Deborah Yedlin: Oil prices should be heading north, not south
- November 14, 2008 8:15 AM |
- By Michael Hlinka
Money Talks is a daily business column from CBC radio.
By Deborah Yedlin, business columnist, Calgary Herald
It is certainly a sign of the times when the International Energy Agency publishes a study showing the risks of underinvestment in oil and gas projects around the world and oil prices respond by dropping more than $3 a barrel.
But so it is when market psychology is overwhelmingly negative and short-sighted.
The numbers released on Wednesday by the IEA demand further reflection. In a nutshell, the study says that the global energy industry must invest $26 trillion US between now and 2030 in order to meet future energy demand.
That works out to about $350 billion a year.
And here’s the sobering thought: The industry plowed back that amount in 2007, but it still fell short of what was necessary to add production and reserves.
The IEA says the major fields around the world are declining at annual rates of closer to 9 per cent, not the 6 per cent many had been using as benchmarks. This means more money has to be spent in order to keep production constant.
Compounding the problem is that a dollar spent today doesn’t yield the same results that it did five years ago. While part of this is due to the fact that costs have gone up around the globe, the other piece is that the world has run out of the easy places to find and develop reserves.
The trouble, of course, is that with oil prices falling like a stone, the last thing companies are thinking about is expanding capital expenditure programs. If anything, the current environment is about conserving cash - and even paying down debt so that balance sheets are stronger.
One of the reasons oil prices fell as much as they did on Wednesday was because the U.S. inventory report was released, along with predictions that oil demand would continue to fall in 2009 by almost 2 per cent.
While this is indeed a sign of an economic contraction, the fact is consumption in the U.S. isn’t what it’s all about any more.
The developing nations outstripped the demand growth for oil back in 2005; the future of energy consumption lies in the hands of China, India and the Middle East. The only factor that would tip the balance and chop energy use in any of these regions would be if fuel subsidies were eliminated. And that’s not happening any time soon.

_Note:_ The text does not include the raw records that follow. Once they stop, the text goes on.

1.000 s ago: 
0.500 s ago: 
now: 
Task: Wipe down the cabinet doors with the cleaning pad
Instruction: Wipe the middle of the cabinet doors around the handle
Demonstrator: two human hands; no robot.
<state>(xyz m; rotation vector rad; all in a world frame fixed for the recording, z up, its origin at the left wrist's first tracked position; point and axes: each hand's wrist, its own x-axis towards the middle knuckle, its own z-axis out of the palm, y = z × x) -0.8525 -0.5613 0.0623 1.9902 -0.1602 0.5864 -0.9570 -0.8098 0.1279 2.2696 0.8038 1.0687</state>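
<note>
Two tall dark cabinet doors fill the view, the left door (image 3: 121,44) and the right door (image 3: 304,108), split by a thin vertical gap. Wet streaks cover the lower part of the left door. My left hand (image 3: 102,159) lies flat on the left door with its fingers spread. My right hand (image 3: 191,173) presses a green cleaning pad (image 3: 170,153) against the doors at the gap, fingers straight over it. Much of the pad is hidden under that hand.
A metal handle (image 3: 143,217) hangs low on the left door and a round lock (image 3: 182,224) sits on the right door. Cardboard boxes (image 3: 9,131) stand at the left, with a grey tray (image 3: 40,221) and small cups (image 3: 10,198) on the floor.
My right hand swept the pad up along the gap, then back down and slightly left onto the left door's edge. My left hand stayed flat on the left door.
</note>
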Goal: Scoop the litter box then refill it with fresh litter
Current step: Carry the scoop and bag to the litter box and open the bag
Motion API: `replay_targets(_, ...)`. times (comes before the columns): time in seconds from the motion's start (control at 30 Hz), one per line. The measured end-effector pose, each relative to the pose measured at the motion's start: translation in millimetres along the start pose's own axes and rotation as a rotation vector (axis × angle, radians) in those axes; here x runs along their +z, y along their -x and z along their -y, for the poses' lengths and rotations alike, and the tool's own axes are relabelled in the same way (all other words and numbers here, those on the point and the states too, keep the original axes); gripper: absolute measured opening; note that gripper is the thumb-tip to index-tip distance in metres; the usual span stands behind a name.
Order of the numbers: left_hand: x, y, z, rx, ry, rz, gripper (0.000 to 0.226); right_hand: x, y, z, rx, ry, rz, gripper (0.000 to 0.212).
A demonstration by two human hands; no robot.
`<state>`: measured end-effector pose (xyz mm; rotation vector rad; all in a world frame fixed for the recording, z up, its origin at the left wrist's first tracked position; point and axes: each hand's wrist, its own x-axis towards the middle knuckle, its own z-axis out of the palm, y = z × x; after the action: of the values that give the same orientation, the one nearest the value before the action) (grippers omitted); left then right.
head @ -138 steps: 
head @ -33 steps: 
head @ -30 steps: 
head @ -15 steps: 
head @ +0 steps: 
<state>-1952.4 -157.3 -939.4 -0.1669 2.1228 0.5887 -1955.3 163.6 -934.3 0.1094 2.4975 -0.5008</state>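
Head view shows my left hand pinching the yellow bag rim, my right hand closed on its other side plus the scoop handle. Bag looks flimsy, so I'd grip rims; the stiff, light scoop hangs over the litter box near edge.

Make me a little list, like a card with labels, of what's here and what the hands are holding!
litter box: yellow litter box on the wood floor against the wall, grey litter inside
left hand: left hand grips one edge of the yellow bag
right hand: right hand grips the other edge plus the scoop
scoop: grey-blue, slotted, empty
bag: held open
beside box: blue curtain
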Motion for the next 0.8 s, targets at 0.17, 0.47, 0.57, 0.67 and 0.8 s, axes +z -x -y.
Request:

The real worry, then, is that without meaningful investment the world will face a supply crunch when the economy pulls out of its current funk. This will push prices up to the point where they could consume as much as 7 per cent of GDP in the developing countries and 5 per cent in the developed world.
More dollars going to meet energy needs is never good for economic growth or inflation.
If markets had stopped to study and digest Wednesday’s IEA report, they would have realized that oil prices should be heading north, not south.